Höhere Trassepreise und gestiegene Unterhaltskosten seien der Grund für das schlechte Halbjahresergebnis des Bahnriesen, sagte Andreas Meyer am 18. September. Die investierten 70 Millionen Franken für Instandstellung und Infrastruktur reichen offenbar aber nicht aus.
Schon im August hatte die Führungsriege daher beim Bund schriftlich für Geld angefragt. Im Bundesamt für Verkehr (BAV) war man offensichtlich ziemlich erstaunt über das Schreiben.
«Wir waren überrascht, da im aktuellen Netzzustandsbericht, den uns die SBB im April zustellte, noch keine Hinweise zu finden waren, dass im Unterhalt der Fahrbahn gravierende Probleme bestünden», sagt BAV-Sprecher Gregor Saladin.

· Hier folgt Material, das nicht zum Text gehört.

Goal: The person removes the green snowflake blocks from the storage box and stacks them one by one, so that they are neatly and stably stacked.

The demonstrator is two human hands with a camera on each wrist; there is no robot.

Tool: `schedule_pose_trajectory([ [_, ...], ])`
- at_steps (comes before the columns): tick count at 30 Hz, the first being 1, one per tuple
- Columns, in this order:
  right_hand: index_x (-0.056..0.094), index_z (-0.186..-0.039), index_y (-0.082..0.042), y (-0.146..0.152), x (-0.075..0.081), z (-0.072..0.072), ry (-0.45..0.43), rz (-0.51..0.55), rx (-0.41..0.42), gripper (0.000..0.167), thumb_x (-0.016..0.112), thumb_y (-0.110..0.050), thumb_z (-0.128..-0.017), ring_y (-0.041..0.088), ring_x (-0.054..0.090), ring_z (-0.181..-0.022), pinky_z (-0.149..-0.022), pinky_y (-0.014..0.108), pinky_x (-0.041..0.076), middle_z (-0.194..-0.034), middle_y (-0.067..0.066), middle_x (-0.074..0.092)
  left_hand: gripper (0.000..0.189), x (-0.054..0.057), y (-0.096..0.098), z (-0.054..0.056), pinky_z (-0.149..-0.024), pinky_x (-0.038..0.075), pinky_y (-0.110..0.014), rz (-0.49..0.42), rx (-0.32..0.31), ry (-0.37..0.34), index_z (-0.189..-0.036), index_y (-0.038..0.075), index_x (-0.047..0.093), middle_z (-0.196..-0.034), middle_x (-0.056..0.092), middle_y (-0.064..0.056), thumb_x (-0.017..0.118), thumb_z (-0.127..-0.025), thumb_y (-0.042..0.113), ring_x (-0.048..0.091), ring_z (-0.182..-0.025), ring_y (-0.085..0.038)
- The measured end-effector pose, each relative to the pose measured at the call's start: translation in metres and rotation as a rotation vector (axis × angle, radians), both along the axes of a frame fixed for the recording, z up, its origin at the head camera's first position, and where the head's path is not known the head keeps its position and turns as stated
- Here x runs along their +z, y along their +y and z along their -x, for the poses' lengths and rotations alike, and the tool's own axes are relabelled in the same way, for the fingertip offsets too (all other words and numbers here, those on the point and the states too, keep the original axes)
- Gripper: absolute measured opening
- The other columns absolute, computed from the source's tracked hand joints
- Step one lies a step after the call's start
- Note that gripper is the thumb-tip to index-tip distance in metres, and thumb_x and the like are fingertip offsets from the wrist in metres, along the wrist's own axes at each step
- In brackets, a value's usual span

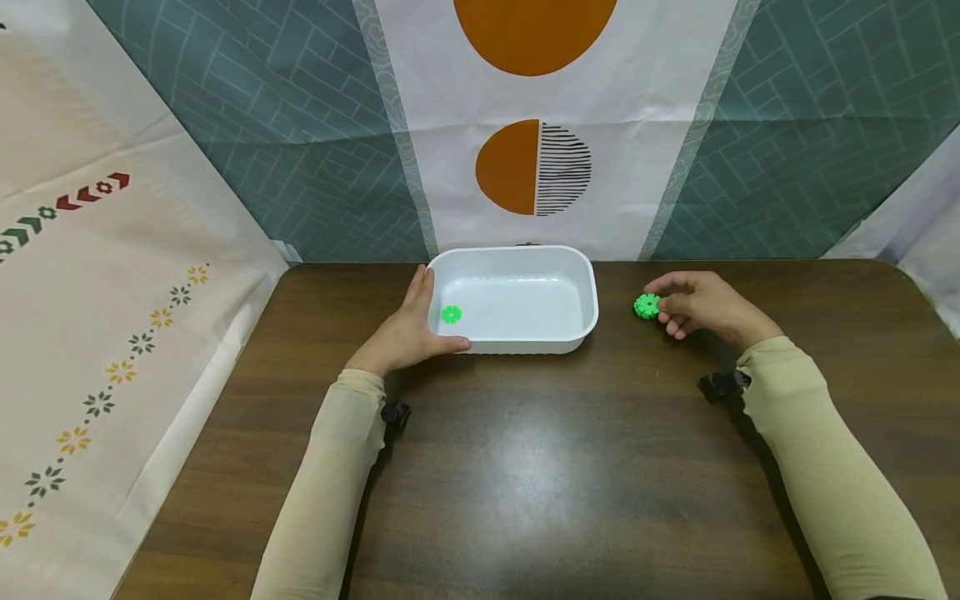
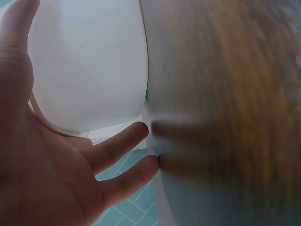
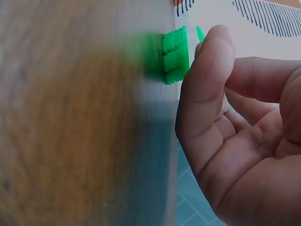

Im Antwortschreiben verlangt nun das BAV zusätzliche Auskünfte von SBB-CEO Andreas Meyer über den tatsächlichen Zustand des Schienennetzes. In dem Brief schreibt das BAV weiter, dass die Ursache der Schäden noch zu wenig klar sei. Gleiches gelte für die zu ergreifenden Massnahmen und allfällige finanzielle Folgen.
SBB-Sprecher Christian Ginsig wollte sich zum Inhalt des Briefes nicht äussern. Die SBB habe zwar schon seit Längerem vermutet, dass das Schienennetz in einem schlechteren Zustand sei als bisher angenommen. Definitive Klarheit habe man aber erst nach Herausgabe des letzten Netzzustandsberichts gehabt.
Neues Messgerät zeigte bisher unbekannte Schäden
Tests mit einem neuen Ultraschall-Messfahrzeug hatten Mängel aufgezeigt. Mit dem Messzug können auch Risse und Verhärtungen im Innern der Schiene entdeckt werden, was mit früheren Diagnosegeräten nicht möglich war. Zusätzlich spiele die starke Netzbelastung eine Rolle. Auch sie fördere die Abnutzung der Geleise.
Schon im Nachgang zum Zugunglück von im Waadtland im Juli dieses Jahres wies der Bahnexperte Sepp Moser auf den Pendenzenberg im Bereich Infrastruktur und Unterhalt hin. Den Investitionsbedarf bezifferte er in der Sendung «10vor10» auf mehr als 1,8 Milliarden Franken.
Keine zusätzlichen Millionen
Vom BAV kann die SBB keinen finanziellen Zustupf an das sanierungsbedürftige Schienennetz erwarten, zumindest nicht für das nächste Jahr. Als mögliche Quelle gebe es aber den Fernverkehr.
«Der SBB-Fernverkehr ist dagegen hoch profitabel», sagt BAV-Sprecher Gregor Saladin. Von daher sei es eine Überlegung wert, die fehlenden Mittel in der Infrastruktur über höhere Abgaben beim Fernverkehr zu decken. Trotz dem Finanzbedarf sollen die Billettpreise aber nicht erhöht werden.
Saladin gibt jedoch zu Bedenken, dass die Entscheidung darüber, wie viel Gewinn der SBB-Fernverkehr machen dürfe, eine politische sei. Die Höhe des Gewinns werde vom Bundesrat in den strategischen Zielen für die SBB definiert.